Although many will never grasp the idea of biological legacy, I just want to reassure everyone reading this that it does exist, and being gay is NOT A CHOICE. Personally, my question to propose to all of the foolish people of the world that claim homosexuality is a choice: "Why would I want to torture myself and go through hell on earth, as I have one, for something I had control of?"
I apologize, but words such as DEPRESSION and SUICIDE aren't common words that go along with your typical choices life. Why would anyone with any sanity at all chose to be neglected, hated, and betrayed their entire life? It doesn't sense. Why? Because it isn't a choice.
It will get better.
You may spend all of your life hiding from the ignorant and skeptical, but you cannot hide from your DNA and biological makeup.
I'm sorry, sad, and disillusioned to see such a divide between gay men and gay women on this campus. What's with that?
I’ve been spending the first semester of college coming to grips with my sexuality. I think I am bisexual. But—duh duh duh duh, this is what everyone says, I know it is really cliche—I’m not sure.
See, I really like this girl. She’s wonderful and has nerves of ice and is shockingly sexy and hot, hot, hot and absolutely amazing. But she is very, very lesbian. I don’t mind that at all! I know that she likes me as a person, and finds me attractive, but I am afraid that she might not like me anymore if she knew that I am sometimes attracted to men.
It’s just an interesting dynamic I need to learn to strategize with—how to be my own person and be bisexual and straddle two different worlds. I know that theoretically my dating pool should double, but I think it may shrink a little. It’s like—in the media and stuff, if a woman is bisexual, it is supposed to make her really hot. But only because it is hot to men. And for me, I really don’t want my sexuality (if it is the case) to be used as a weapon that way. I especially don’t want to be wrangled into some unwilling threesome with someone else’s girl, or be dropped by a lesbian woman out of fear that that is what I will do to her. I am not like that! And that is not a person I plan ever to be.
I was just wondering—does anyone have any advice they could give to me? Or be willing to give to me? I would love to hear it, or talk to someone about it.

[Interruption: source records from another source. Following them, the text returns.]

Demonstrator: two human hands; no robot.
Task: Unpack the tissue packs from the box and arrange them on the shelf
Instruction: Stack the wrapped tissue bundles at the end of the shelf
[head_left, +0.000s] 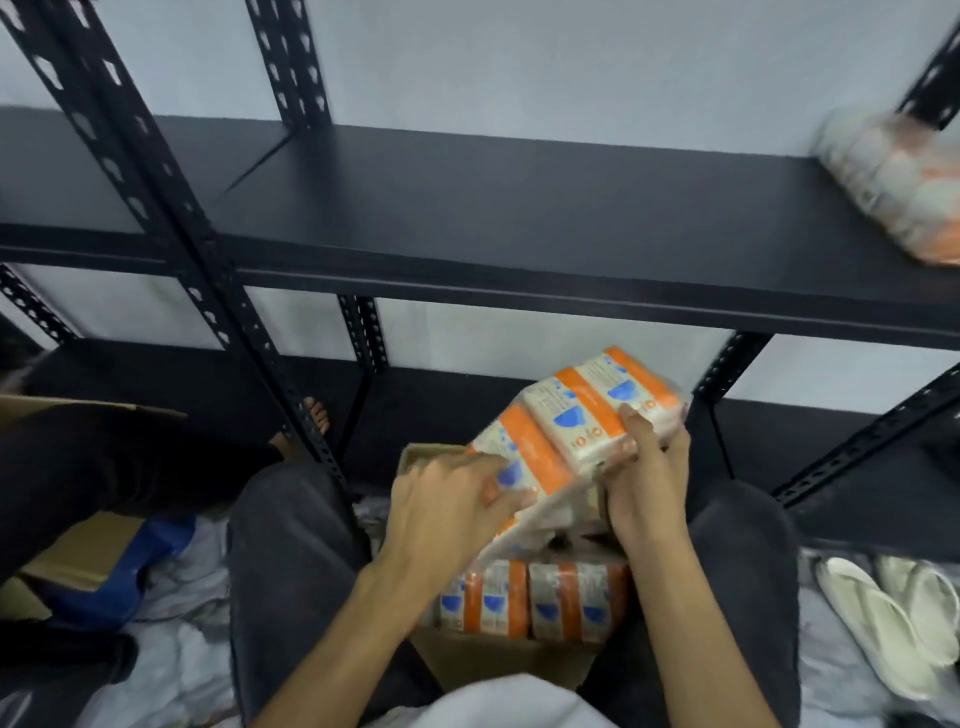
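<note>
An orange, white and blue tissue pack (566, 431) hangs tilted above the open cardboard box (493, 660) that sits between my knees. My left hand (447, 504) grips its near left end, fingers curled over the wrap. At its right end, my right hand (644, 467) holds it with the thumb on top. More tissue packs (524, 597) lie inside the box below. One blurred tissue pack (893, 182) lies on the black shelf (519, 208) at the far right.
Black slotted uprights (171, 218) frame the shelf unit against a pale wall. Another person's dark-clothed leg and bare foot (306, 426) are at the left beside a second cardboard box (88, 556). White slippers (883, 618) lie on the floor at right.
</note>
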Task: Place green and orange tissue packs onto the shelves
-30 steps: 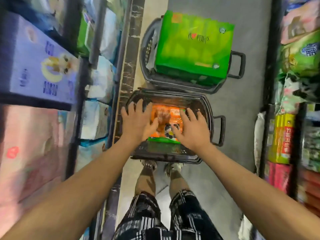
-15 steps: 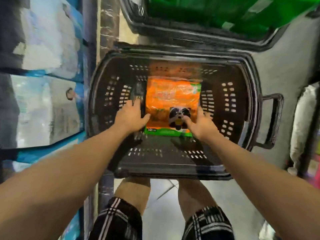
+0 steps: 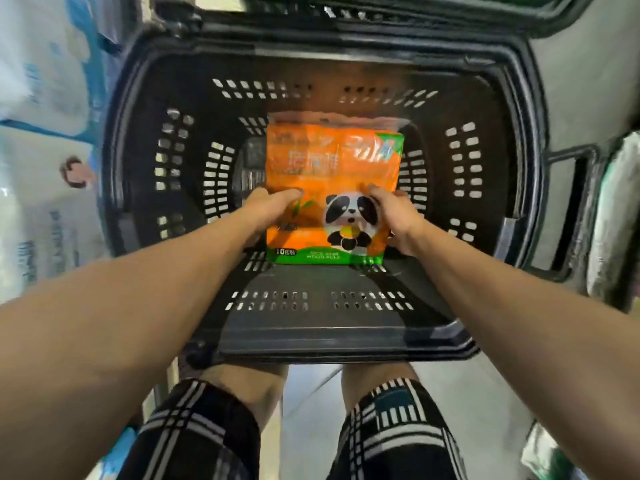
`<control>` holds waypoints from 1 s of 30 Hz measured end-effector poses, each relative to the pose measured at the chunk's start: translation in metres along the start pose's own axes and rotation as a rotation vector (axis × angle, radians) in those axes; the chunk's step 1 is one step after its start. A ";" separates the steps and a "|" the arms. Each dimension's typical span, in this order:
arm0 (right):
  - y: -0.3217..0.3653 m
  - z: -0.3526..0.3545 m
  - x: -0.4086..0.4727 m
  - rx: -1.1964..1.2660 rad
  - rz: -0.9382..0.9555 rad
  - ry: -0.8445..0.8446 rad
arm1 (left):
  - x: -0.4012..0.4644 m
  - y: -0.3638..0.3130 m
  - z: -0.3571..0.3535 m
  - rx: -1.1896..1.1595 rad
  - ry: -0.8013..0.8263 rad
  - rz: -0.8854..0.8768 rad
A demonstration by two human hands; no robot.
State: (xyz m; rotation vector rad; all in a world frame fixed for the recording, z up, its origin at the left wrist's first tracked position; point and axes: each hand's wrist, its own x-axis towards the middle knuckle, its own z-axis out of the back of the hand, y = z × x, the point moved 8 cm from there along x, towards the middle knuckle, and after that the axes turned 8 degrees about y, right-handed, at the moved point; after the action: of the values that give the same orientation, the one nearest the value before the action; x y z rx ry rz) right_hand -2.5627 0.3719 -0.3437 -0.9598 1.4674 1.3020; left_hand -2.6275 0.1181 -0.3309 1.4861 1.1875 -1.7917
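A: Item one?
B: Orange tissue pack (image 3: 332, 188), panda print, lying in the middle of the black basket (image 3: 145, 202) floor.
A: Hands?
B: Left hand (image 3: 266, 209) grips the pack's left edge, thumb curled over the top. Right hand (image 3: 388, 213) grips the right edge likewise.
A: Clearance?
B: Bare slotted floor on every side of the pack; the basket's walls stand well apart from it, widest toward the left and right rims.

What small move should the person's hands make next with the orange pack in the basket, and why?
Probably let go and draw both hands back. The orange pack already lies on the floor of the black basket, with the left hand and right hand gripping its two sides, so nothing seems left to place.
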 end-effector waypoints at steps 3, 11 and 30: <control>0.009 0.004 -0.039 -0.021 0.017 0.027 | -0.038 -0.008 0.002 -0.044 -0.050 -0.024; 0.069 0.001 -0.177 -0.087 0.172 -0.072 | -0.178 -0.052 0.019 -0.125 -0.195 -0.165; 0.232 -0.045 -0.538 -0.291 0.731 -0.152 | -0.526 -0.151 0.066 -0.225 -0.380 -0.614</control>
State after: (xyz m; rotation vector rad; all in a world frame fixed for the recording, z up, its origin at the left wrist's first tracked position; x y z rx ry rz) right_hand -2.6440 0.3466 0.2379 -0.4774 1.5965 2.1095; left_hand -2.6477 0.0615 0.2169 0.6408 1.6800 -2.1042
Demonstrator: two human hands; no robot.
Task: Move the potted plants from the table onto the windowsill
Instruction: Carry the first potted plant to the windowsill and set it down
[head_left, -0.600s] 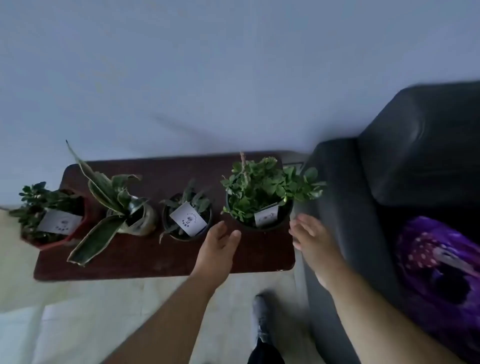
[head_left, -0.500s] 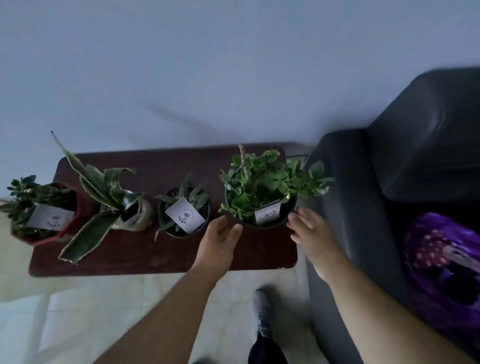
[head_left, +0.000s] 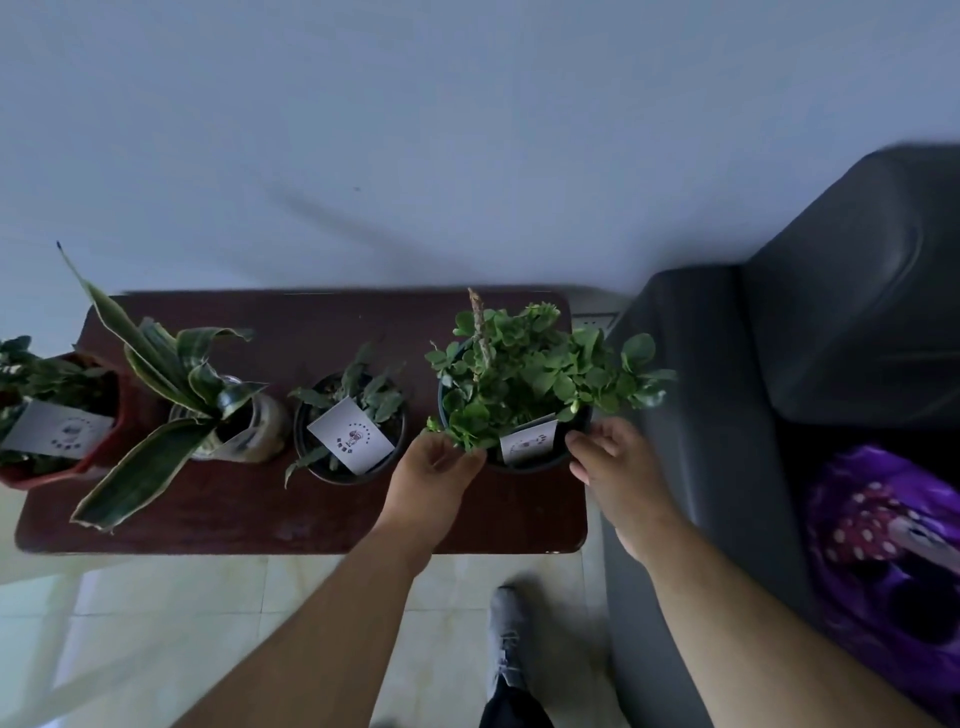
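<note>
Four potted plants stand in a row on a dark wooden table (head_left: 234, 519). From the left: a red pot (head_left: 111, 441) cut by the frame edge, a snake plant in a pale pot (head_left: 260, 431), a small black pot with a white card (head_left: 353, 431), and a bushy green plant (head_left: 524, 379) in a dark pot (head_left: 524, 465). My left hand (head_left: 431, 478) cups the bushy plant's pot on its left side, fingers curled under the leaves. My right hand (head_left: 618, 467) holds the pot's right rim. The pot stands on the table. No windowsill is in view.
A dark grey sofa (head_left: 779, 364) stands tight against the table's right end, with a purple patterned thing (head_left: 893, 545) on its seat. A pale wall rises behind the table. My shoe (head_left: 506, 639) is on the tiled floor (head_left: 156, 623) in front.
Both hands have moved forward from just short of the bushy plant's pot and closed in on its two sides. The view has shifted nearer to the table.
</note>
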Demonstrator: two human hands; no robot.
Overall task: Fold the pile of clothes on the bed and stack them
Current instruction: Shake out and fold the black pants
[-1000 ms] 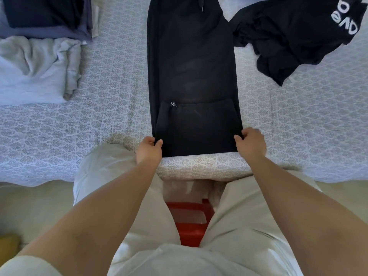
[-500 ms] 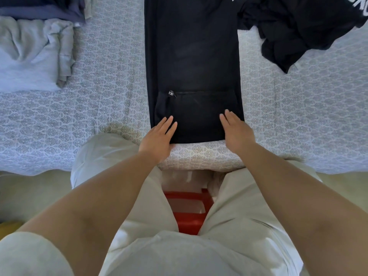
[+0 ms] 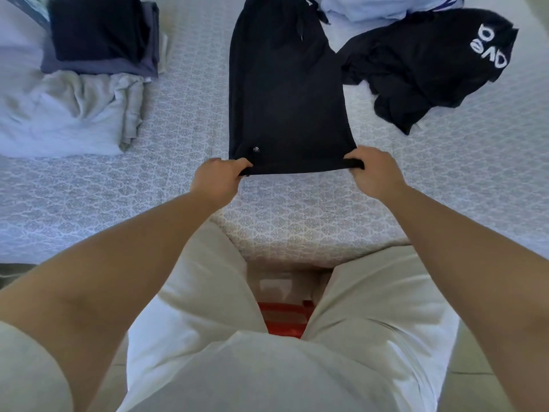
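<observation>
So, both fists clamped on the near hem: left hand (image 3: 218, 181) and right hand (image 3: 372, 173), one corner each. Black garment (image 3: 286, 93) stretched straight away across the bed (image 3: 445, 173), long axis front-to-back. Probably folding forward next, toward the far waistband.

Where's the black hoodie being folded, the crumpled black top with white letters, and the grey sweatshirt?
black hoodie (image 3: 286, 93), head view, middle of body.
crumpled black top (image 3: 421, 69), head view, dark middle.
grey sweatshirt (image 3: 59, 120), head view, body.
</observation>
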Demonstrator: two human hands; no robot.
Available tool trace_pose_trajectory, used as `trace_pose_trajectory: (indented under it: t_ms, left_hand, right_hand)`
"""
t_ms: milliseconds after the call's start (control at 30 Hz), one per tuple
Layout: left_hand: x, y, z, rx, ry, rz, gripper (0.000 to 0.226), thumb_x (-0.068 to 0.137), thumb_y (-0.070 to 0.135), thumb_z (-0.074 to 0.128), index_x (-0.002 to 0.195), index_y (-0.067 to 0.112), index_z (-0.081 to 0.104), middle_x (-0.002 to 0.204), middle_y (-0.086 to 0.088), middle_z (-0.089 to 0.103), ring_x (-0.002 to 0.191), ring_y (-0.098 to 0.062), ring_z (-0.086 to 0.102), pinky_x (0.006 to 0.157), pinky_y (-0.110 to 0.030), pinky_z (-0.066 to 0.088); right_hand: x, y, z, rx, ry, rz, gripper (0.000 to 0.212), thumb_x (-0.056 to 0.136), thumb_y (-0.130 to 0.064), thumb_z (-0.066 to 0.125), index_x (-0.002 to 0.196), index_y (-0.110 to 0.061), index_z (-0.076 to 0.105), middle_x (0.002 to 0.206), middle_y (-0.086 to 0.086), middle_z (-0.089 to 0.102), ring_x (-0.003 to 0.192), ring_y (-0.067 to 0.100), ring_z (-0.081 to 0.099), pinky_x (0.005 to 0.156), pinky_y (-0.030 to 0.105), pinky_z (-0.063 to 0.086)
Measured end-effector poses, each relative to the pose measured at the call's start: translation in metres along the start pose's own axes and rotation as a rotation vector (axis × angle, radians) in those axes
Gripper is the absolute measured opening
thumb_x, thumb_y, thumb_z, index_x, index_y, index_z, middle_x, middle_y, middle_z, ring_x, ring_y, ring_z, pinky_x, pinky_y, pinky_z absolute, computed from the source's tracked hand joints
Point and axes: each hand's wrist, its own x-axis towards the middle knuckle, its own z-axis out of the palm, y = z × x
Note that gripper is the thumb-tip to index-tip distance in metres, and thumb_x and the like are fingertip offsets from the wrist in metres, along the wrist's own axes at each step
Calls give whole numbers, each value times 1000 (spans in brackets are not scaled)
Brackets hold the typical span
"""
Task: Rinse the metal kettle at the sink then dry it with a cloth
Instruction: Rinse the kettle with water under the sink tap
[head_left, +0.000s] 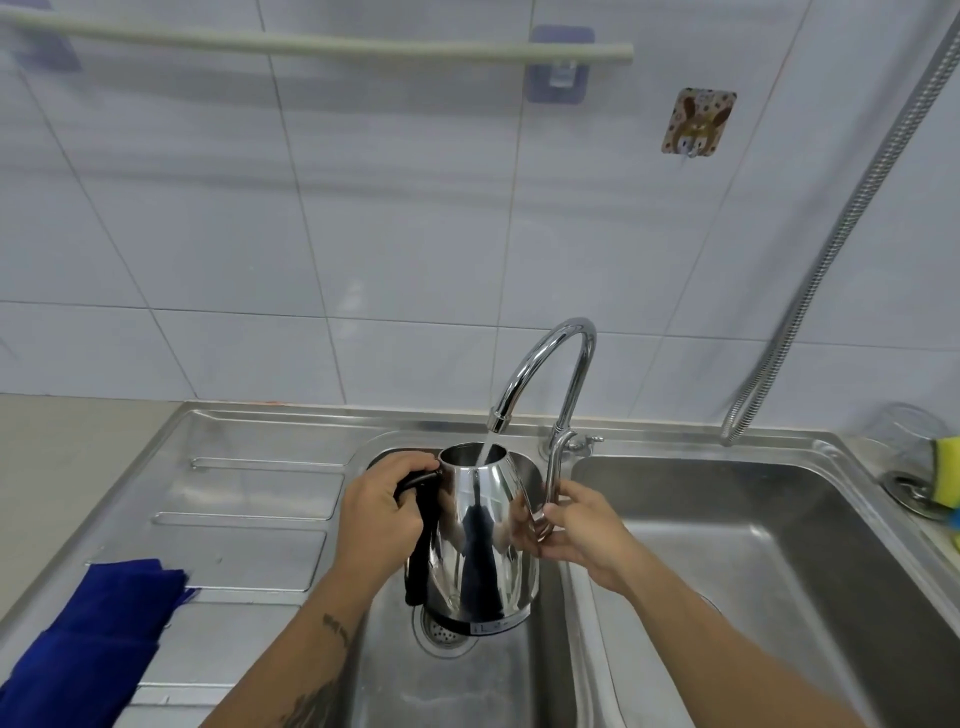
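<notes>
Now kettle (483, 540) in left hand (382, 512) (upright)

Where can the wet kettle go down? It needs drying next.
Free: the ribbed drainboard between the blue cloth and the left basin, and the right basin. Crowded: under the tap, where both hands hold the kettle.

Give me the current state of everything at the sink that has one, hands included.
Tap: running, stream falling into the kettle's open top.
Metal kettle: upright, held over the left basin, no lid on it.
Left hand: closed around the black kettle handle.
Right hand: gripping the tap lever.
Blue cloth: lying unused on the drainboard.
Yellow sponge: resting at the right basin's rim.
</notes>
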Motion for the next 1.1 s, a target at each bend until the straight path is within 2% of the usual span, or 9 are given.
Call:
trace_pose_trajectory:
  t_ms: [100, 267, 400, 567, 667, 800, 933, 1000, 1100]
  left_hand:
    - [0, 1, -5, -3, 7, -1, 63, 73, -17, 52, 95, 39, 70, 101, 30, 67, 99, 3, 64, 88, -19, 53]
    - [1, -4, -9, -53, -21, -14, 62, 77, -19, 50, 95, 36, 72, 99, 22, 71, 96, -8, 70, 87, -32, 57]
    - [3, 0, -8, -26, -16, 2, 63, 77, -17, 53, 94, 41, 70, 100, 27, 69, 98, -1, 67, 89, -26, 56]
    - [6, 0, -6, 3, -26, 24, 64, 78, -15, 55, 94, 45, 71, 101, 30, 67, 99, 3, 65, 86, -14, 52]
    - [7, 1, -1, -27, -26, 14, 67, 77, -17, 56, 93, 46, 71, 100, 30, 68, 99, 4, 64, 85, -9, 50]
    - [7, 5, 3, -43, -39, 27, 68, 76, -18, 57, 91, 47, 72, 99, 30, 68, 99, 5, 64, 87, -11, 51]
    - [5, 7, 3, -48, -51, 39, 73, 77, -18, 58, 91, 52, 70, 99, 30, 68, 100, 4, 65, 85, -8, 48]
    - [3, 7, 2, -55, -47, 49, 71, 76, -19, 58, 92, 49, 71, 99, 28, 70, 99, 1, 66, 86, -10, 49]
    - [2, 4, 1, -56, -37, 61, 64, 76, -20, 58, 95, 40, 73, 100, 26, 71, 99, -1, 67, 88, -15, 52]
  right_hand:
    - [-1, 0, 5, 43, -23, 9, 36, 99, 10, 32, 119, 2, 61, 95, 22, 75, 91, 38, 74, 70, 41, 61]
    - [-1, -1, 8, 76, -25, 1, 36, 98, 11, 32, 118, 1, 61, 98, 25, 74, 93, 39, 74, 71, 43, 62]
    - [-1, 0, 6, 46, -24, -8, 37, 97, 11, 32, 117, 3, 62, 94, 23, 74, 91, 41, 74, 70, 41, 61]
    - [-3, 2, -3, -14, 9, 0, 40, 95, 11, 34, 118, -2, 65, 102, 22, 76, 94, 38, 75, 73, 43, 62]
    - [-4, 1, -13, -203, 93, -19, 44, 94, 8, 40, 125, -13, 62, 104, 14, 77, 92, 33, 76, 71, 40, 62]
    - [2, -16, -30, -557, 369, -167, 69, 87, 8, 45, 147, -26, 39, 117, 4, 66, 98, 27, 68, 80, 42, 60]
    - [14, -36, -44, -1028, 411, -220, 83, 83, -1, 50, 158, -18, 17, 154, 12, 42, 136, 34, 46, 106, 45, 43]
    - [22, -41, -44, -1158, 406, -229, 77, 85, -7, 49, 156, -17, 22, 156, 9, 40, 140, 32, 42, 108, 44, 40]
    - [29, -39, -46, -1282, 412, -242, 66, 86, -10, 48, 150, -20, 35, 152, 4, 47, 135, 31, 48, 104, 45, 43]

Within the LGBTQ community here we talk a lot about hooking up, but at the same time, I know I'm not a small minority when I say that I've never done it. I usually have thought that it was just "wasn't me". But lately I've been reconsidering that-maybe I'm just viewing sex too puritanically. It might be the right thing. I'm wondering how others here decided when sex (or more colloquially, "hooking up") was right for them. I'm seriously toying with the idea of doing it next smester, but I want to get feedback from those who have done it before.